Monday, April 13, 2009

1968 Atlantic Oil Baseball AL #5, Frank Robinson

The Atlantic Oil set is an enigmatic trifecta of promotional contest, baseball superstar, and marketing oddity. Clad in a Baltimore-ish cap and generic uniform shirt, Frank Robinson encourages you to pair him up with a nameless friend (which I think was Tommy Davis) and win $100. Just like McDonald’s Monopoly’s rare properties, they printed the other card in significantly smaller quantities to avoid giving away too much money. Oil companies do know something about hanging onto the green stuff.

The lack of distinctive logos, team insignia, and player numbers reflects the changing nature of 50s and 60s product licensing. Major league players, through the MLBPA, used their emerging market clout and union strength to make two big steps. First, they negotiated a collective bargaining agreement with the team owners in 1968, a move that later dovetailed into full-scale free agency. Second, they signed a burst of licensing deals that paraded recognizable players across an ever-blander list of “collectibles.” One could argue the league and the players both diluted their brands with MLB’s 1969 expansion to 24 teams and oddities like MLBPA PhotoStamps, pins, and superballs.

The Fleer Sticker Project profiled a related licensing snafu, Topps’ on-again, off-again use of the Houston Astros name and logo in the late 60s.
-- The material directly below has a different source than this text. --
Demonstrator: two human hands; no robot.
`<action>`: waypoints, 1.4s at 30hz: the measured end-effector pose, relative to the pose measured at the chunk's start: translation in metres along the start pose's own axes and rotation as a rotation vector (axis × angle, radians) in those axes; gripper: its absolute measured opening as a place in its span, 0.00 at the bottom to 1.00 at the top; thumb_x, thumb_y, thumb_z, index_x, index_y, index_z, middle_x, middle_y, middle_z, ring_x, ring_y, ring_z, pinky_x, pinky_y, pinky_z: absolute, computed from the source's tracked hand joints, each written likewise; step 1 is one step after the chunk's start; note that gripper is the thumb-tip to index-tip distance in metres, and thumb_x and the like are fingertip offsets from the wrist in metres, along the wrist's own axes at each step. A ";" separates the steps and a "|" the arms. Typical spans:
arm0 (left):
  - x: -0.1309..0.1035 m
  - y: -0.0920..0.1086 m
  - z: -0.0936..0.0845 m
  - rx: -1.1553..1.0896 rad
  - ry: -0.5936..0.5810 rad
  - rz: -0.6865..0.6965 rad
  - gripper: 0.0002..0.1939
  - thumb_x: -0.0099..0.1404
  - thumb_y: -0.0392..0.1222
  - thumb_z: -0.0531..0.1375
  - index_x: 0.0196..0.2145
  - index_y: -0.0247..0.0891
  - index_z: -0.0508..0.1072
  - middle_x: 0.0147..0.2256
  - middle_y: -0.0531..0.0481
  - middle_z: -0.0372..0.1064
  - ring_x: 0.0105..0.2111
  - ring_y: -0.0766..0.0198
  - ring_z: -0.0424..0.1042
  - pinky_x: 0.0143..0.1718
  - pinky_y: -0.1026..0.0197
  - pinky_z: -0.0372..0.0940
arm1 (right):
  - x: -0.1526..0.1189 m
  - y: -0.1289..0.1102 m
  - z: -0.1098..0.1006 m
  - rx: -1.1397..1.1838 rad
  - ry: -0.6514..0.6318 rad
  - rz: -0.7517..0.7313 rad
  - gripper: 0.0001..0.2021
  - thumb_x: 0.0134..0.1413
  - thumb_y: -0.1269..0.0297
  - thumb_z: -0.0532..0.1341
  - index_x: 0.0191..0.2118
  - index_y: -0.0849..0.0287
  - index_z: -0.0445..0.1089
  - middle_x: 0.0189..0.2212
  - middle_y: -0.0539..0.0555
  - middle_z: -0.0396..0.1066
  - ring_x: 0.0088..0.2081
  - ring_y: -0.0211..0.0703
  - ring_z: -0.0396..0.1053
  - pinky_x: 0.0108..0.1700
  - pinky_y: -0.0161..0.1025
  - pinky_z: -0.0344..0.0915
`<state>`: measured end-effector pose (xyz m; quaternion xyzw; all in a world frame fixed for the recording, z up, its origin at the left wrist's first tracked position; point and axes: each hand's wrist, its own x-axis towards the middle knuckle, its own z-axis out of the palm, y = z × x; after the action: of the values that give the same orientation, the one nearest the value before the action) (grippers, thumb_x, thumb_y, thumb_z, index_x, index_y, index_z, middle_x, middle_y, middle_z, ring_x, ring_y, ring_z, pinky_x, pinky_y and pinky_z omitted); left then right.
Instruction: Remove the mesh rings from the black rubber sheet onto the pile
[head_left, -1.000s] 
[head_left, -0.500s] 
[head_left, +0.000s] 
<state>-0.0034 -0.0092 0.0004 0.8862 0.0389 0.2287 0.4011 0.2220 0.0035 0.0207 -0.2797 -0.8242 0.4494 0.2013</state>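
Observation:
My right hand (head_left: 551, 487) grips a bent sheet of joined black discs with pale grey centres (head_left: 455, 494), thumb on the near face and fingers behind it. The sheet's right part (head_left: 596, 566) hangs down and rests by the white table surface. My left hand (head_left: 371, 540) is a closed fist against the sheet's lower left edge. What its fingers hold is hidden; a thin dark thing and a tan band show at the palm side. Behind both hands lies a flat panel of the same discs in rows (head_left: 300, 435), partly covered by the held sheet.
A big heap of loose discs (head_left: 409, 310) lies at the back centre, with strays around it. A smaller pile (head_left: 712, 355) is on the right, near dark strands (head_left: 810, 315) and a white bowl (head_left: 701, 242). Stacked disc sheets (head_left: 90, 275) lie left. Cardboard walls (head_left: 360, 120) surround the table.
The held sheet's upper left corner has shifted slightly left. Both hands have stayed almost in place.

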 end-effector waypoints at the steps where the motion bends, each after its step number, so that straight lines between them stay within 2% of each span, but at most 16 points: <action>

For even more quality history, check out The Team That Topps Forgot over at The Topps Archives. Both give a good sense of the cranks and characters trying to stay on top in a changing business and how that played out on the cards themselves.

I say, the heck with tying baseball (and cards) to a family dram-edy like "Diminished Capacity." Someone should script and shoot the backroom shenanigans and financial hijinks that colored the national pastime during the Vietnam years. Cast Willam H. Macy in the role of backstop warrior Andy Etchebarren, blocking the plate just to put food on the table. Wrap the fiscal hooligans up in an Oliver Stone conspiracy bow and release it just before the next political season. That'd smell like hot dogs, apple pie, and Oscar buzz.